Your task: Set the data down exactly as it stands, and keep its pictures out.

Records from a data collection:

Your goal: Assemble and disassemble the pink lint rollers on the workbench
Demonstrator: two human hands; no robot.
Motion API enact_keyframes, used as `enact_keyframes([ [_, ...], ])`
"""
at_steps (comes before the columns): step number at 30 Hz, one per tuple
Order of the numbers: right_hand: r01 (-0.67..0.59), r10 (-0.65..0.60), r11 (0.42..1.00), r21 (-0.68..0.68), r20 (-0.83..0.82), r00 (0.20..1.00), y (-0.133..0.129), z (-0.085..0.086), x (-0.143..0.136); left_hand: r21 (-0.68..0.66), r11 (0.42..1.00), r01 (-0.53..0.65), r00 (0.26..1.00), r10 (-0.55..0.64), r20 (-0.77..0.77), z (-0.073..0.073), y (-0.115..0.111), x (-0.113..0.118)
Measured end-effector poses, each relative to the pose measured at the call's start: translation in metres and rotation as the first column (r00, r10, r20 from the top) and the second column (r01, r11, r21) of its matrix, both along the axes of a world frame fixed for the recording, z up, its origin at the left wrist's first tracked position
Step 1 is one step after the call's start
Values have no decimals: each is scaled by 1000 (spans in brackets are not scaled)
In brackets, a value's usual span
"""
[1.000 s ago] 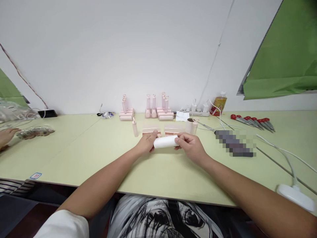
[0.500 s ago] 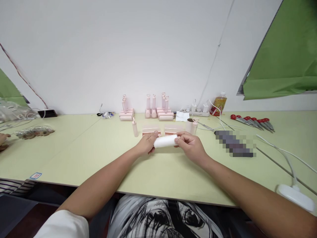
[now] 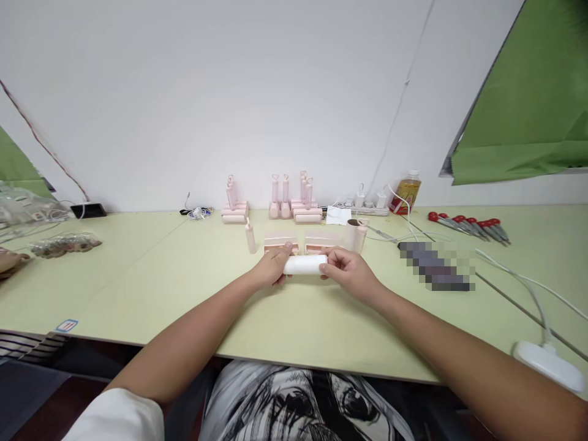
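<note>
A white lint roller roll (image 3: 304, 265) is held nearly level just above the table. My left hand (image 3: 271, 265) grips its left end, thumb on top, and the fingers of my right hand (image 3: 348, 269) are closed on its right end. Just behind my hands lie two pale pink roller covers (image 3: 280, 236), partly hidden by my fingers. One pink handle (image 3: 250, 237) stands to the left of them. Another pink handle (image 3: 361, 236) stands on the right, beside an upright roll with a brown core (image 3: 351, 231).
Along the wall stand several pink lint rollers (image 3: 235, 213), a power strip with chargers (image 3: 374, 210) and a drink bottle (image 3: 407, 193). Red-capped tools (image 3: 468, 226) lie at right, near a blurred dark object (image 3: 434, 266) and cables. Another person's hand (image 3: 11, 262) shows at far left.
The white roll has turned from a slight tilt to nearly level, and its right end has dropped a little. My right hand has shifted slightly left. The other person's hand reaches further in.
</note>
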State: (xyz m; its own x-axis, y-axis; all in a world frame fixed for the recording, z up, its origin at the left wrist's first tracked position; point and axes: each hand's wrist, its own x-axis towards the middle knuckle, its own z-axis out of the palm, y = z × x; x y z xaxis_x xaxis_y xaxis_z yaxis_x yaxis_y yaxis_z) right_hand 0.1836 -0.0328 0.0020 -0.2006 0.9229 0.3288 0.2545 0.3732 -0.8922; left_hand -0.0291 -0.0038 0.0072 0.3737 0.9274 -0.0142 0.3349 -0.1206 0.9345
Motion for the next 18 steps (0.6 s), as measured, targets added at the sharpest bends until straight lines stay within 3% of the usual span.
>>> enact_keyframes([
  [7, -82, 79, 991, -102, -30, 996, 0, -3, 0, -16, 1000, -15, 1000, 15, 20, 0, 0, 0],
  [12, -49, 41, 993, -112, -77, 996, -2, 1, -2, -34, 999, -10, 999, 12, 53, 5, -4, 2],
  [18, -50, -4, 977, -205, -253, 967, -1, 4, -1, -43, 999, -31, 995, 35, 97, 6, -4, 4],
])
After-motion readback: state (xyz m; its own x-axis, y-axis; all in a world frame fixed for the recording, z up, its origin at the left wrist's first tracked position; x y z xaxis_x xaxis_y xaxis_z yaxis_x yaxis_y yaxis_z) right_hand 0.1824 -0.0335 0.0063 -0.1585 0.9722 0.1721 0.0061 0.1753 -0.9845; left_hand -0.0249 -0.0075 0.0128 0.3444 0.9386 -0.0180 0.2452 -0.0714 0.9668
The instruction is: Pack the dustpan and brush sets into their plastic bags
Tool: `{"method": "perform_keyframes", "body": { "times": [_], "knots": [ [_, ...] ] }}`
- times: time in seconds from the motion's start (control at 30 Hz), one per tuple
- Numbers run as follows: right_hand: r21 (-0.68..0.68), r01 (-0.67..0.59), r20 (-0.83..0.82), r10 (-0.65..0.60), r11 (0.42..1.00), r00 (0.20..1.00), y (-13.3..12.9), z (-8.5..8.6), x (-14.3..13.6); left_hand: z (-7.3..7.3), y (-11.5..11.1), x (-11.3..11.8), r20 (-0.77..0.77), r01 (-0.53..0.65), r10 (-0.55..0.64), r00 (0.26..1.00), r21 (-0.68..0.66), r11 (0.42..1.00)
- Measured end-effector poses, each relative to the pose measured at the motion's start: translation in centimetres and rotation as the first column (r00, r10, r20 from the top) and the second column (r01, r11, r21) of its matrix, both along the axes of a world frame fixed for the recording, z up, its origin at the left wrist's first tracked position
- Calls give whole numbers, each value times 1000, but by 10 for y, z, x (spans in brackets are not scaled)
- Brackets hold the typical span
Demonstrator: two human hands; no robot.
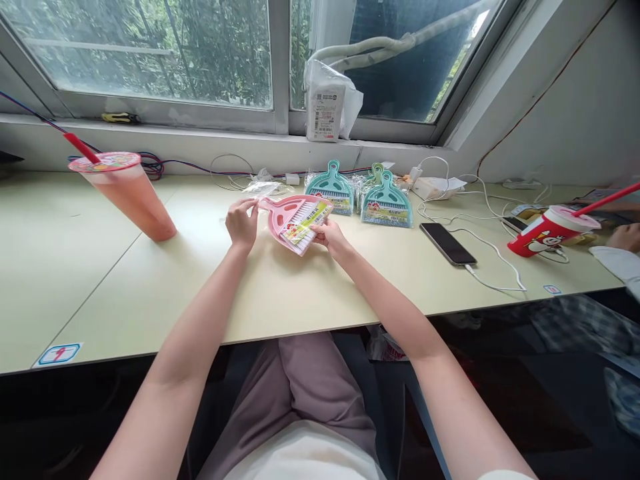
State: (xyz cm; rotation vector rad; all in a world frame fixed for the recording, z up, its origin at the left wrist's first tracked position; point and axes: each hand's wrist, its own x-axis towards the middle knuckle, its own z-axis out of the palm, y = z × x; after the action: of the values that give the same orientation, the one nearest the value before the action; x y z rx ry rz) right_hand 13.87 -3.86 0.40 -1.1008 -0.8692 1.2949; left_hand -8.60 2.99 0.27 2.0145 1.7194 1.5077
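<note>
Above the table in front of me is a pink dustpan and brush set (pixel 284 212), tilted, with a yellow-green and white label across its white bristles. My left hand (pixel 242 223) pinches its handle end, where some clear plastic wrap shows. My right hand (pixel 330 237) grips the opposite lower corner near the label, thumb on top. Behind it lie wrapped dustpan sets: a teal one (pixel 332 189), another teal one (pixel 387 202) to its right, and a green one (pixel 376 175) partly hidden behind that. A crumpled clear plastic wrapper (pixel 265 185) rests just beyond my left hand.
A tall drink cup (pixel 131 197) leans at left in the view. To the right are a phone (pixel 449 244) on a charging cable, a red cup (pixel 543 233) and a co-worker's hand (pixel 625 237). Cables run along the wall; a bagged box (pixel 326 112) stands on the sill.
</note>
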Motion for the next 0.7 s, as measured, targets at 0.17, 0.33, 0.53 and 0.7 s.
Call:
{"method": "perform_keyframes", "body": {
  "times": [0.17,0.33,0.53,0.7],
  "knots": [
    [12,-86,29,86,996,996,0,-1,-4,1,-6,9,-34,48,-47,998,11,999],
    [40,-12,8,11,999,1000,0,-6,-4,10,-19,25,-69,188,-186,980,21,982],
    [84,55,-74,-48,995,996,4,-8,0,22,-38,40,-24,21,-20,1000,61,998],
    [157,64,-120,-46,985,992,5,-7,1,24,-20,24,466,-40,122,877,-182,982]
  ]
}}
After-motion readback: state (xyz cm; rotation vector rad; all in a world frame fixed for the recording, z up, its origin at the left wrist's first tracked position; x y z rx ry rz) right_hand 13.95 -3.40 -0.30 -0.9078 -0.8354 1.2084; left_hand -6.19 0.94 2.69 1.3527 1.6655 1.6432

Completed task:
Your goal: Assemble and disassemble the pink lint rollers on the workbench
Demonstrator: two human hands; no robot.
Motion API enact_keyframes, used as `enact_keyframes([ [_, ...], ])`
"""
at_steps (comes before the columns): step number at 30 Hz, one per tuple
Order of the numbers: right_hand: r01 (-0.67..0.59), r10 (-0.65..0.60), r11 (0.42..1.00), r21 (-0.68..0.68), r20 (-0.83..0.82), r00 (0.20..1.00), y (-0.133..0.129), z (-0.085..0.086), x (-0.143..0.136); left_hand: r21 (-0.68..0.66), r11 (0.42..1.00), r01 (-0.53..0.65), r00 (0.26..1.00), r10 (-0.55..0.64), r20 (-0.77..0.77), z (-0.073..0.073), y (-0.115..0.111), x (-0.113..0.118)
Measured end-effector poses, each relative to the pose measured at the call's start: translation in metres and rotation as the first column (r00, r10, r20 from the top) and the second column (r01, r11, r21) of its matrix, both along the axes of a world frame fixed for the recording, z up, its origin at the left wrist's first tracked position
Step 1 is one step after the call's start
Values have no decimals: each is scaled by 1000 (spans in brackets are not scaled)
In brackets, a value's usual span
"""
[1.000 s ago] 
[0.500 s ago] 
[now] 
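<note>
A white lint roller roll (image 3: 304, 265) is held nearly level just above the table. My left hand (image 3: 271, 265) grips its left end, thumb on top, and the fingers of my right hand (image 3: 348, 269) are closed on its right end. Just behind my hands lie two pale pink roller covers (image 3: 280, 236), partly hidden by my fingers. One pink handle (image 3: 250, 237) stands to the left of them. Another pink handle (image 3: 361, 236) stands on the right, beside an upright roll with a brown core (image 3: 351, 231).
Along the wall stand several pink lint rollers (image 3: 235, 213), a power strip with chargers (image 3: 374, 210) and a drink bottle (image 3: 407, 193). Red-capped tools (image 3: 468, 226) lie at right, near a blurred dark object (image 3: 434, 266) and cables. Another person's hand (image 3: 11, 262) shows at far left.
The white roll has turned from a slight tilt to nearly level, and its right end has dropped a little. My right hand has shifted slightly left. The other person's hand reaches further in.
</note>
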State: (xyz m; its own x-axis, y-axis; all in a world frame fixed for the recording, z up, its origin at the left wrist's first tracked position; point and axes: each hand's wrist, its own x-axis towards the middle knuckle, its own z-axis out of the palm, y = z × x; x y z xaxis_x xaxis_y xaxis_z yaxis_x yaxis_y yaxis_z) right_hand 0.1836 -0.0328 0.0020 -0.2006 0.9229 0.3288 0.2545 0.3732 -0.8922; left_hand -0.0291 -0.0038 0.0072 0.3737 0.9274 -0.0142 0.3349 -0.1206 0.9345
Motion for the next 18 steps (0.6 s), as measured, targets added at the sharpest bends until straight lines stay within 3% of the usual span.
>>> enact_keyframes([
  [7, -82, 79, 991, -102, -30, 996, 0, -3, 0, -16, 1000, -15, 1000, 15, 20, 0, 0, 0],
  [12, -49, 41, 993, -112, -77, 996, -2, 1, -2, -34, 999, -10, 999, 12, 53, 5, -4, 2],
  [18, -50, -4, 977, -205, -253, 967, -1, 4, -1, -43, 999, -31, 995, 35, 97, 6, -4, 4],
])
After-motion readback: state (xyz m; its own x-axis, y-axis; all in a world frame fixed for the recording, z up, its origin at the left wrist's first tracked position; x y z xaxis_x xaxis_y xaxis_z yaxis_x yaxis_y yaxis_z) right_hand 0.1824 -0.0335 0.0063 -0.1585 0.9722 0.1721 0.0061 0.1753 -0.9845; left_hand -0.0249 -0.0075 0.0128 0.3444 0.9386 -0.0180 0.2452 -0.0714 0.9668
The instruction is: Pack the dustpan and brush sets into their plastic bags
Tool: `{"method": "perform_keyframes", "body": { "times": [_], "knots": [ [_, ...] ] }}`
- times: time in seconds from the motion's start (control at 30 Hz), one per tuple
- Numbers run as follows: right_hand: r21 (-0.68..0.68), r01 (-0.67..0.59), r20 (-0.83..0.82), r10 (-0.65..0.60), r11 (0.42..1.00), r00 (0.20..1.00), y (-13.3..12.9), z (-8.5..8.6), x (-14.3..13.6); left_hand: z (-7.3..7.3), y (-11.5..11.1), x (-11.3..11.8), r20 (-0.77..0.77), r01 (-0.53..0.65), r10 (-0.55..0.64), r00 (0.26..1.00), r21 (-0.68..0.66), r11 (0.42..1.00)
- Measured end-effector poses, each relative to the pose measured at the motion's start: translation in centimetres and rotation as the first column (r00, r10, r20 from the top) and the second column (r01, r11, r21) of its matrix, both along the axes of a world frame fixed for the recording, z up, its origin at the left wrist's first tracked position
- Calls give whole numbers, each value times 1000, but by 10 for y, z, x (spans in brackets are not scaled)
- Brackets hold the typical span
Demonstrator: two human hands; no robot.
State: (xyz cm; rotation vector rad; all in a world frame fixed for the recording, z up, its origin at the left wrist's first tracked position; point and axes: each hand's wrist, its own x-axis towards the middle knuckle, its own z-axis out of the palm, y = z × x; after the action: of the values that give the same orientation, the one nearest the value before the action; x y z rx ry rz) right_hand 13.87 -3.86 0.40 -1.1008 -0.8692 1.2949; left_hand -8.60 2.99 0.27 2.0145 1.7194 1.5077
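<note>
Above the table in front of me is a pink dustpan and brush set (pixel 284 212), tilted, with a yellow-green and white label across its white bristles. My left hand (pixel 242 223) pinches its handle end, where some clear plastic wrap shows. My right hand (pixel 330 237) grips the opposite lower corner near the label, thumb on top. Behind it lie wrapped dustpan sets: a teal one (pixel 332 189), another teal one (pixel 387 202) to its right, and a green one (pixel 376 175) partly hidden behind that. A crumpled clear plastic wrapper (pixel 265 185) rests just beyond my left hand.
A tall drink cup (pixel 131 197) leans at left in the view. To the right are a phone (pixel 449 244) on a charging cable, a red cup (pixel 543 233) and a co-worker's hand (pixel 625 237). Cables run along the wall; a bagged box (pixel 326 112) stands on the sill.
</note>
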Motion for the next 0.7 s, as measured, targets at 0.17, 0.33, 0.53 and 0.7 s.
Call:
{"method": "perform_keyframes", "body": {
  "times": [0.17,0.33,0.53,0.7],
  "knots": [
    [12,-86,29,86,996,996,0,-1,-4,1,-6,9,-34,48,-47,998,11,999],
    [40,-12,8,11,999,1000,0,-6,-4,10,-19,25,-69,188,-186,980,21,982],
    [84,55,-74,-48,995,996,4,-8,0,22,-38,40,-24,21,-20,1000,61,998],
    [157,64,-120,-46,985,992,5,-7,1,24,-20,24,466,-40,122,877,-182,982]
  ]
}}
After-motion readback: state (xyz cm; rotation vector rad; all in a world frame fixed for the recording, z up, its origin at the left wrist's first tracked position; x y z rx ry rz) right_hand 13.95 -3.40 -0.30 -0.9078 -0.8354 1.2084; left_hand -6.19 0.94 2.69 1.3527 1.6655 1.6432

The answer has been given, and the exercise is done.